**Task item**
When the string "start" occurs in a line of the listing below, return that line.

(Raw data)

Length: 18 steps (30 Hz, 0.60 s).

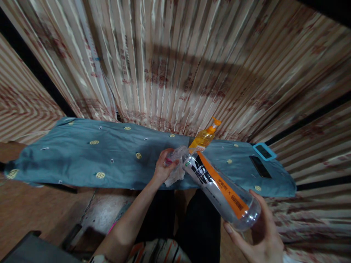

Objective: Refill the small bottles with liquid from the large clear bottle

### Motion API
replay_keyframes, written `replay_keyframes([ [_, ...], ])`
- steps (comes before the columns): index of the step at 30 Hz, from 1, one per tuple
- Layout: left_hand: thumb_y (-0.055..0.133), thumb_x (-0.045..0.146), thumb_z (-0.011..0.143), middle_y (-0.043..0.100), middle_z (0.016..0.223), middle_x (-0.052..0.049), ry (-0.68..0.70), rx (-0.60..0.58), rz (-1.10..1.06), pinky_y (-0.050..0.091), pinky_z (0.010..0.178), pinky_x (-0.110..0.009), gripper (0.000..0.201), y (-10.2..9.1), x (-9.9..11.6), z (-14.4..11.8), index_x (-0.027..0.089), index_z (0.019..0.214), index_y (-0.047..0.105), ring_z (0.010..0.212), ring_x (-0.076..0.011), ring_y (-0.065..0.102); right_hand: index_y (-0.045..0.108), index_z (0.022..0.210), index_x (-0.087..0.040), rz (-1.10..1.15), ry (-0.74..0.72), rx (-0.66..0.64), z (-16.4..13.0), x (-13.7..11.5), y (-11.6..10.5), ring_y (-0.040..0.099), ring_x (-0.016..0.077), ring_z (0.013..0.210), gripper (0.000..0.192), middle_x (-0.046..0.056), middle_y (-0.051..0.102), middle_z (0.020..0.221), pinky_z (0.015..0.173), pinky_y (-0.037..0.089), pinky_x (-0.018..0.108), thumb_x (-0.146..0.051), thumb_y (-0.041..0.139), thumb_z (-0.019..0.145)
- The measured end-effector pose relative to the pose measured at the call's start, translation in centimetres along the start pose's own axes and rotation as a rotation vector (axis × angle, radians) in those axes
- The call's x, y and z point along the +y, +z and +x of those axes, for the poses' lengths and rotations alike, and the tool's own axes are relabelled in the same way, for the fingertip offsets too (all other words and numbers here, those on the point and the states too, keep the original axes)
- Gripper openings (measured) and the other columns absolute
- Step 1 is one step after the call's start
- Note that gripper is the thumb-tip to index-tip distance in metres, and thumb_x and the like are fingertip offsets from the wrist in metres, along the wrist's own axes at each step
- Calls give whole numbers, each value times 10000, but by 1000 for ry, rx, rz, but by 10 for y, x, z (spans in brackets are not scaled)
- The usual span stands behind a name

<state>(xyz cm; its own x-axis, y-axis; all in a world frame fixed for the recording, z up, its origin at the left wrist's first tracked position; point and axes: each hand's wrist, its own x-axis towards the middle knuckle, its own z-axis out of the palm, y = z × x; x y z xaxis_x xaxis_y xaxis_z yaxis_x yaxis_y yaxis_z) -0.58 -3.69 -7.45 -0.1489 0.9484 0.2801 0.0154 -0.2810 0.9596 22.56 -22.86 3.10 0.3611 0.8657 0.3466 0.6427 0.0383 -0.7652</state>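
Clear bottle [219,186] between right fingers [263,204]

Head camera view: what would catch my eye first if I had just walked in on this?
First, the large clear plastic bottle with an orange and black label, held slanted at centre right, its base cupped in the right hand. At its neck the left hand presses a crumpled whitish cloth. Behind lie a blue-grey patterned cloth, an orange pump bottle and two phones, before striped curtains.
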Motion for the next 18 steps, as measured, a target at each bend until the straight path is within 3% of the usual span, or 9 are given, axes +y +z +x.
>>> replay_keyframes([
  [12, 811, 350, 738, 698, 1239, -75, -25, 6, -8, 532, 1037, -387, 431, 0, 3, 0, 247, 1141, 701, 1192, -258, 649, 447, 1527, -232, -2, -5, 7, 0, 1, 0, 569, 386, 1334, 926, 150, 543, 1484, 866, 609, 417, -547, 826, 743],
  [18, 802, 378, 745, 698, 1218, -87, -18, -5, 3, 541, 1029, -406, 441, -1, 5, 0, 232, 1148, 700, 1166, -262, 657, 463, 1505, -222, 6, 20, 18, 1, -6, 1, 530, 409, 1378, 925, 157, 502, 1538, 923, 592, 461, -571, 826, 729],
])
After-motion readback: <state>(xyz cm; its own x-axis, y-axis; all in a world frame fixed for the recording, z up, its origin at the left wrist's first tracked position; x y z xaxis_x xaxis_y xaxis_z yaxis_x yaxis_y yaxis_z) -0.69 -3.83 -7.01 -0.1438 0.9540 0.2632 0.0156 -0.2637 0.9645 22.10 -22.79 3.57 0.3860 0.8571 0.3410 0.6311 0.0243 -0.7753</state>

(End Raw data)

**Written reply**
- The measured end-effector pose relative to the pose measured at the call's start, translation in centimetres along the start pose's own axes and rotation as a rotation vector (axis × angle, radians) in those axes
- Step 1 is one step after the call's start

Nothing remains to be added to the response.